Records to use »
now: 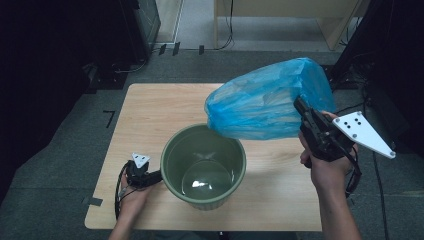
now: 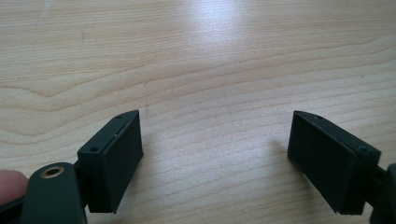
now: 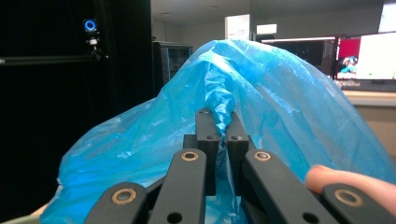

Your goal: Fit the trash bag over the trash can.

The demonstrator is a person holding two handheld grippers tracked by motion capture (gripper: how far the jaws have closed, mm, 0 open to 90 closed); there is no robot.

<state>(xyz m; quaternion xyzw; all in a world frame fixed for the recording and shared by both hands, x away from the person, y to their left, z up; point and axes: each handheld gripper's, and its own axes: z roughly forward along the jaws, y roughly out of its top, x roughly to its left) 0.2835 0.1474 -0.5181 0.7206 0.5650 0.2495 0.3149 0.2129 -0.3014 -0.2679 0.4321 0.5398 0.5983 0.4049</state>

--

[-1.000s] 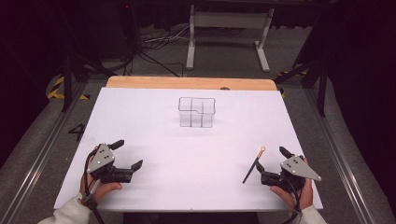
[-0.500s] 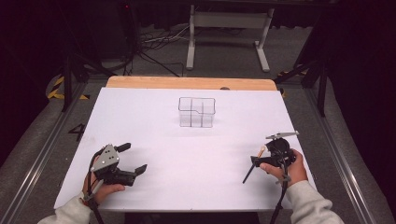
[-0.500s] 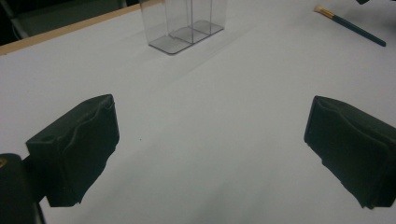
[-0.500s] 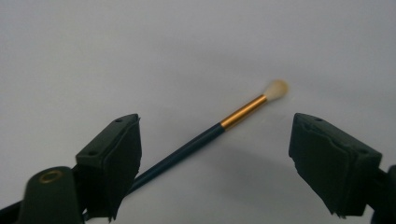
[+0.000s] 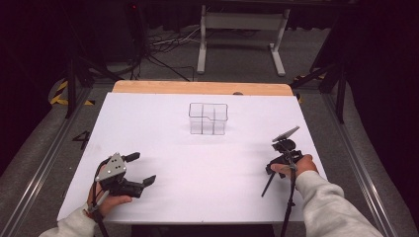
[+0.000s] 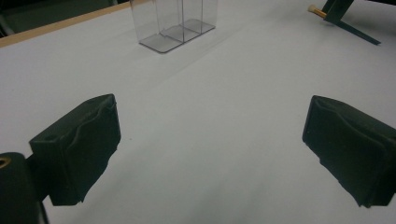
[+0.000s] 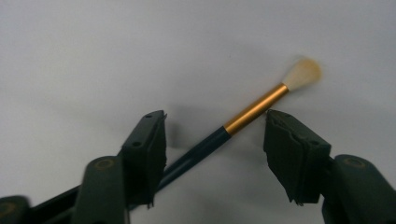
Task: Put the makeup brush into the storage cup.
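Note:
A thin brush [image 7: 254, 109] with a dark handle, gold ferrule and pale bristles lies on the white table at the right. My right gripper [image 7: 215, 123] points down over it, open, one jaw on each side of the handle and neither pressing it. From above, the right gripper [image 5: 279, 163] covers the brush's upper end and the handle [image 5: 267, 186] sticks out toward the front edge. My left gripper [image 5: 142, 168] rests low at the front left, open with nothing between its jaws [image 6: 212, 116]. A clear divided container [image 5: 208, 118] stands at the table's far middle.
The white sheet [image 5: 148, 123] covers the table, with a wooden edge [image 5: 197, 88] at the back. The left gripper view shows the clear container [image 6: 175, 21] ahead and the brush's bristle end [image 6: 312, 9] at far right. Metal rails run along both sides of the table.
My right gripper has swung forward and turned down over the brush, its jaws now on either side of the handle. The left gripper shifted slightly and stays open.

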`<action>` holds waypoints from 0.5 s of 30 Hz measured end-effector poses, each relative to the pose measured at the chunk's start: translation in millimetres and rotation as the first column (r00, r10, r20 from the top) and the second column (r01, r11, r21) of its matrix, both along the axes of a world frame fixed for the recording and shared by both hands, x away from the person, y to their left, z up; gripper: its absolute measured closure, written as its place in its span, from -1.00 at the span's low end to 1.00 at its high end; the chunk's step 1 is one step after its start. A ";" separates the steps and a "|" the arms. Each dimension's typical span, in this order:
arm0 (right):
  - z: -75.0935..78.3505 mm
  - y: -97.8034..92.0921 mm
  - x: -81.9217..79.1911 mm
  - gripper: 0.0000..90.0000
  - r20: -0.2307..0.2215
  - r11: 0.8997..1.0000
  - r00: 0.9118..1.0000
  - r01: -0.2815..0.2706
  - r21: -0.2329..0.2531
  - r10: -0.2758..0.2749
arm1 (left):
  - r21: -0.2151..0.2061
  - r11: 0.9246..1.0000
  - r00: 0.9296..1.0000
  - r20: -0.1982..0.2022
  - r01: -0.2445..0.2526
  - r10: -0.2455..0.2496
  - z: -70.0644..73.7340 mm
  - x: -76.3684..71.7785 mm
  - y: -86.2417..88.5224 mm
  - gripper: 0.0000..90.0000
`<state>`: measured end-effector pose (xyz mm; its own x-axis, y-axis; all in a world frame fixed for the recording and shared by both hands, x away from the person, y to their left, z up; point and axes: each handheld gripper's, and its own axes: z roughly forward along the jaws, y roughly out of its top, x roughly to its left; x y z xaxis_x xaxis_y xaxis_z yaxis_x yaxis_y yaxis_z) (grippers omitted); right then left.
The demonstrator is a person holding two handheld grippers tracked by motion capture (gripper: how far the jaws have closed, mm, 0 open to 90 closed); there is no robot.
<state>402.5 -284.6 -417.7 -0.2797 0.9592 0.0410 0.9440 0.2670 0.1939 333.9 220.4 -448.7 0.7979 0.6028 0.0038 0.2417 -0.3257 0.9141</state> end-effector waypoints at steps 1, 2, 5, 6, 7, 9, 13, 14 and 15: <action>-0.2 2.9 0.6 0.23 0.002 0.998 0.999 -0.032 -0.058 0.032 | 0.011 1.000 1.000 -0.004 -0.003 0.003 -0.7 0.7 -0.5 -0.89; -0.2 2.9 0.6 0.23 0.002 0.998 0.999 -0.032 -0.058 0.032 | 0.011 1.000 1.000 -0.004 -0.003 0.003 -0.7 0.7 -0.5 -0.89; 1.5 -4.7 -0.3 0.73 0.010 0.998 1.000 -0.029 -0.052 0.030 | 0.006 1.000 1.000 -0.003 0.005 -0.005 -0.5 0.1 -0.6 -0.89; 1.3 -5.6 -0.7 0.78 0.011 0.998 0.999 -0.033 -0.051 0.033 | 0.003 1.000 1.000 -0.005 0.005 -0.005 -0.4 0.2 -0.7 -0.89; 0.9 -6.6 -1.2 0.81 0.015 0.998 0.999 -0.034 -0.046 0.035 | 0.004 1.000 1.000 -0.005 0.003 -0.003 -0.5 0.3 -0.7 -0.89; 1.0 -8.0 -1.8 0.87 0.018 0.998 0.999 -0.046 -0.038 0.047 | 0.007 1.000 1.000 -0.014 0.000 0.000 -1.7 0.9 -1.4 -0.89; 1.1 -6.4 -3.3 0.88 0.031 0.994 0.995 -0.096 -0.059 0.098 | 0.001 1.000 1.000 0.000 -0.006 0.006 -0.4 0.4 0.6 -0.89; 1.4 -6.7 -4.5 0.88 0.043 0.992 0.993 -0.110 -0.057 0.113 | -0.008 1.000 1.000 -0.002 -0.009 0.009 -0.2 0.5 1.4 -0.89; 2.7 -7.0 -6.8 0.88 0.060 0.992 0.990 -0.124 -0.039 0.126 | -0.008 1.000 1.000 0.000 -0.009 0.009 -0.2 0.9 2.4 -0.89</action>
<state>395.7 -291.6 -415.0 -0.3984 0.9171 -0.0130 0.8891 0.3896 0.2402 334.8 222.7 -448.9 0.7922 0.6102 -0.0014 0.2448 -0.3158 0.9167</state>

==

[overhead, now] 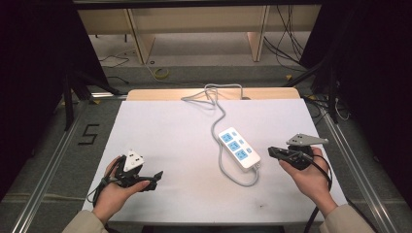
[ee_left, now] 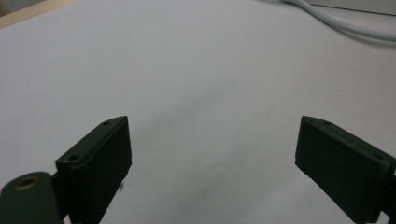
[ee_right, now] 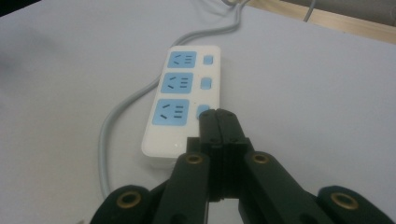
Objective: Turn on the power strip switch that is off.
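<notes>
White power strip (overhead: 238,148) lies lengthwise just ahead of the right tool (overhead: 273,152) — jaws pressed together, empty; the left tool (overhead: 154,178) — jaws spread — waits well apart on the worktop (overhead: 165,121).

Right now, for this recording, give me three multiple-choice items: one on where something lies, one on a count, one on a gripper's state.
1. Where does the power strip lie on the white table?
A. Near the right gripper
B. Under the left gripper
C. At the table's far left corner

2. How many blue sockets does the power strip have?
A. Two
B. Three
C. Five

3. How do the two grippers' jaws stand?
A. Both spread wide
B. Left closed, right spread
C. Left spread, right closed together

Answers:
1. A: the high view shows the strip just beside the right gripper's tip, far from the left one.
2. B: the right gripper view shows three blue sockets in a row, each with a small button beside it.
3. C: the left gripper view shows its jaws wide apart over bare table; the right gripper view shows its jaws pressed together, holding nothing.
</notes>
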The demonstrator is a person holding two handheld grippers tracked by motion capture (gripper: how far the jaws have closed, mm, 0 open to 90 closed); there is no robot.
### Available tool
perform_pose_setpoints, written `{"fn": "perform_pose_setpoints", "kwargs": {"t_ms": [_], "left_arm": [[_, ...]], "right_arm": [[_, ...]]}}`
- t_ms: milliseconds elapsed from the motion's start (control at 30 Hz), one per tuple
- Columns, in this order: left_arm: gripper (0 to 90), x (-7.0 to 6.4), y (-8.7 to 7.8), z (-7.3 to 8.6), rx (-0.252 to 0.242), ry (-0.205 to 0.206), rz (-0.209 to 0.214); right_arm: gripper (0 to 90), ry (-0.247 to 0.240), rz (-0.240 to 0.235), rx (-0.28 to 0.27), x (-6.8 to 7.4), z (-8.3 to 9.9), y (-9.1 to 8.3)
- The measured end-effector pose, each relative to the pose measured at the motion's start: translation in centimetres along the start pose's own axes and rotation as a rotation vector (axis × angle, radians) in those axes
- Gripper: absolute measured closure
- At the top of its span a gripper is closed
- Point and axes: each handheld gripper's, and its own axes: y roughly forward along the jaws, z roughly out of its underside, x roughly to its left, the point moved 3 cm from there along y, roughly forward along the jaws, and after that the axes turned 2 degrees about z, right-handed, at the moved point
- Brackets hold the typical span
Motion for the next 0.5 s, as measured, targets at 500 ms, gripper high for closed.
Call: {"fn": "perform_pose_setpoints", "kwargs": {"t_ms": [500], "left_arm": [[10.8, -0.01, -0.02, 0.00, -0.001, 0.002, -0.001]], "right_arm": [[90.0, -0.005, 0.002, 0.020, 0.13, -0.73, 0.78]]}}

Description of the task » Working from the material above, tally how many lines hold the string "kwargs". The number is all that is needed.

Output for this task » 2